ACTIN AND PCD IN PLANTS
There is considerable evidence that plants use the actin cytoskeleton as a biosensor to monitor the environment, translating this into alterations in polymerization status, which result in changes in morphogenesis (see ). Plants probably also use actin as a sensor to monitor stress, translating this into alterations in polymerization status, which, if large enough and held for a long enough period of time, triggers PCD. Figure 3 provides a model summarizing the evidence relating to the involvement of ROS, changes to actin dynamics and PCD. As this topic has not been reviewed before, we discuss specific examples in some detail below. Notably, as mentioned above, although there is extensive evidence that ROS plays a key role in PCD in plants, in contrast with the undisputed link in yeast and animal cells, there appears to be no existing evidence in the literature indicating a possible link between ROS and actin (see the right-hand side of Figure 3). This is likely to be due to a lack of investigation rather than negative evidence. This will be an interesting area to follow in the next few years, as it would be surprising, given the other similarities between these systems, if there were no involvement.

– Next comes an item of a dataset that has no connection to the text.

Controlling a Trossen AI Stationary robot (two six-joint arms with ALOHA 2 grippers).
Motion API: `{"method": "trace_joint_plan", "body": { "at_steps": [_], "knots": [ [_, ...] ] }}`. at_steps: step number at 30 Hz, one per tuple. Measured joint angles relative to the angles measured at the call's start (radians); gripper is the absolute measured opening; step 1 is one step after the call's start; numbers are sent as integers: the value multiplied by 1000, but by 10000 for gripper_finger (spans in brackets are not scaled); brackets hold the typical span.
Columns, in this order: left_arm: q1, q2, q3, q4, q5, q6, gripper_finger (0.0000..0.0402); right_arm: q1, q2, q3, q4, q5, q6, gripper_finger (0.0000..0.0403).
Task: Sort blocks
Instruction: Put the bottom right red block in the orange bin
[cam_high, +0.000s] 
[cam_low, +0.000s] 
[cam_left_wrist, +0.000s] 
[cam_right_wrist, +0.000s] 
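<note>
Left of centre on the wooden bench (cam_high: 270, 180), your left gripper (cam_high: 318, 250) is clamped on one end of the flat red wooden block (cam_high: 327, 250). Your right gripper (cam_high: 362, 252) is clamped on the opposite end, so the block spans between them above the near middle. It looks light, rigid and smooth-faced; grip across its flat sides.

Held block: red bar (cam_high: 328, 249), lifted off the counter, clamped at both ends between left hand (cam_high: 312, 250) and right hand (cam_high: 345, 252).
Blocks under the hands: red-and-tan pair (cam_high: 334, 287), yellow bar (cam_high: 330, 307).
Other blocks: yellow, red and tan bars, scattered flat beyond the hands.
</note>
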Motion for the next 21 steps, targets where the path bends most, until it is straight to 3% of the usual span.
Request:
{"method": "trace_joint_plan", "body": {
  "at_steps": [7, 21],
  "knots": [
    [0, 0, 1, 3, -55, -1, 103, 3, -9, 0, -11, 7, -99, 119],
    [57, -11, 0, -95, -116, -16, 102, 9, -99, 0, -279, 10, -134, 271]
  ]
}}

Actin, PCD and plant–pathogen interactions in plants
A classic example of PCD is the response of plants to pathogens. The plant HR (hypersensitive response) represents a rapid PCD that is initiated by the plant in response to pathogen attack. The HR occurs in a limited area around the pathogen entry site and often goes hand-in-hand with the activation of disease resistance. This has been intensely studied, and some of the most important findings relating to PCD execution have been established in this system. The reader is referred to [16,17,47,193] for reviews of some aspects of this huge topic.
Plant responses to pathogen attack are known to involve major reorganization of the actin cytoskeleton, with actin filaments bundling and aligning close to the site of infection [194–197]. A role for the actin cytoskeleton in HR-mediated PCD and NHR (non-host resistance), which provides immunity against many pathogens, has been implicated by several studies. However, generally, actin filaments have been reported to bundle and persist until the onset of HR-mediated PCD. This hints that actin stabilization may play a role in mediating PCD. Although there is no direct link between actin alterations and PCD in this system, evidence for a crucial role of the actin cytoskeleton in cellular defence has been provided by several laboratories. Inhibitors of actin polymerization, such as cytochalasin, which causes depolymerization of actin microfilaments, have been demonstrated to prevent defence responses, allow enhanced penetration efficiency of non-host pathogenic fungi that normally cannot invade the plant. The existing data suggest that alterations in actin polymerization status may be a general mechanism used by plants to mediate PCD (see Figure 3). For example, potato (Solanum tuberosum) cells treated with CytB resulted in suppression of HR cell death triggered by the potato-blight fungus Phytophthora infestans , and the incidence of PCD in cowpea (Vigna unguiculata) by cowpea rust fungus (Uromyces phaseoli) infection was significantly reduced by CytE . These data first suggested an involvement of alterations to the actin cytoskeleton in HR-mediated PCD and imply a possible causal relationship between the changes in actin cytoskeletal dynamics/organization and defence against fungal pathogens utilizing the PCD mechanism. However, later studies suggest that actin dynamics is not involved in R (race-specific resistance)-gene-mediated resistance in barley (Hordeum vulgare) .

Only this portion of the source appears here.